I'm Bud Foote, and this is a course in science fiction. Why would we study science fiction outside of the fact that it's fun? I think there are several reasons, but I need to make some distinctions. Science fiction has labored for a long time under the disadvantage of being somewhat out of its time. Both science fiction and the detective story operate out of an essentially 18th century posture, which is this.
No matter how difficult the problem, no matter how baffling the case, human intellect is capable of dealing with it. If not now, later.
[MUSIC PLAYING]
You are listening to WREK Atlanta, and this is Lost in the Stacks, the research library rock and roll radio show. Fred, I wasn't ready. You turned the mics on too soon.
Sorry, you need a minute?
Nah. I'm Charlie Bennett in the studio with everybody-- Fred Rascoe, Marlee Givens, Cody Turner, and a guest to be named shortly. Each week on Lost in the Stacks, we pick a theme and then use it to create a mix of music and library talk. Whichever you're here for, we hope you dig it.
Our show today is called "The Science Fiction Lounge." It's the second part of our Georgia Tech Library guidebook. Should we call it a chapter? How are guidebooks usually divided? CHARLIE BENNETT: Sections, maybe.
Say locales, sites. CHARLIE BENNETT: Oh, I like sites. Sites, that's a pun I can get behind, Fred.
On the first Friday of each month, we'll visit another site in the guidebook and talk about a space or service in the Georgia Tech Library.
Today's site is the science fiction lounge on the first floor of the Crosland Tower. And our guest is the science fiction subject specialist for the Georgia Tech Library.
And our songs today are about lounging, looking into the future, and going deep into space. CHARLIE BENNETT: Space sure is deep. Oh, are you going to play "Hawkwind"? I think that's a given.
Nice.
But let's start now with a track by the original rock and roll spaceman himself, recorded at a time when he was just beginning to embrace a nascent space-age character he'd portray on stage. This is, "Oh, You Pretty Things," by David Bowie in space, right here on Lost in the Stacks, 'Bowie in space'.
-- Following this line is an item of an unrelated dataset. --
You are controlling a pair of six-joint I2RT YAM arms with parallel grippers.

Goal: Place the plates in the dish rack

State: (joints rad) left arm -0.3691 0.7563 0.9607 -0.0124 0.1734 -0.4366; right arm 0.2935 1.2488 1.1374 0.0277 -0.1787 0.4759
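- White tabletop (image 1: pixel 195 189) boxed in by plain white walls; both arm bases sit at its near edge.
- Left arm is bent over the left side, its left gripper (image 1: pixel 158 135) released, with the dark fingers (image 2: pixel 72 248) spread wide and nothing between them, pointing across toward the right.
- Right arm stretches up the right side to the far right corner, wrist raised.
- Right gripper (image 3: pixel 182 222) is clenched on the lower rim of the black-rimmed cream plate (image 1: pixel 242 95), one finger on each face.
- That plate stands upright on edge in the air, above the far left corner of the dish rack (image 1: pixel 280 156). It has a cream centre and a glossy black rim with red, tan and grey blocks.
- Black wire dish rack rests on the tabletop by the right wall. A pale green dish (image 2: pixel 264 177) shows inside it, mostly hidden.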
I think he's on Earth for this song.
[DAVID BOWIE, "OH, YOU PRETTY THINGS"]
That was, "Oh, You Pretty Things," by David Bowie. And our show today on WREK Atlanta is, it's not the "Georgia Tech Library Guidebook," It's the science fiction lounge.
It is. You should definitely say the right one, not what I wrote in the script.
OK. It's the science fiction lounge.
I love how Marlee says lounge. It makes up for how she just does not want to say guidebook. The "GT Library Guidebook" is, every first Friday of each month, we'll have another site from the guidebook-- I'm glad we figured that one out-- featuring a space or service in the GT Library.
And our guide today is Matt Frizzell, the assessment librarian for the Georgia Tech Library. Along with his primary role of supporting evidence-based decision making at the library-- CHARLIE BENNETT: That's a big deal. --he is also our subject specialist for science fiction. Matt, welcome back to the show.
Welcome. It's great to be here. Again, I am the subject specialist for science fiction studies. That's probably my lesser role, but the one I enjoy the most. Hopefully, none of my bosses are listening.
They're all at that conference.
We played them the show that you were on. I don't know what was it, a couple of months ago where you talked about assessment.
OK. So that counterbalances it.
Right. Yeah.
OK. Hopefully, I didn't say anything in that one. CHARLIE BENNETT: Why is it more fun? And I know there's a lot of really obvious reasons, but why is it more fun for you it to be science fiction? So this is something that I've been into since I was a child. I think as a lot of us, whatever genre-- literature or music or whatever your jam is. And my jam is science fiction and fantasy, since I was eight years old and could read something other than run, spot. Run. So doing this isn't work.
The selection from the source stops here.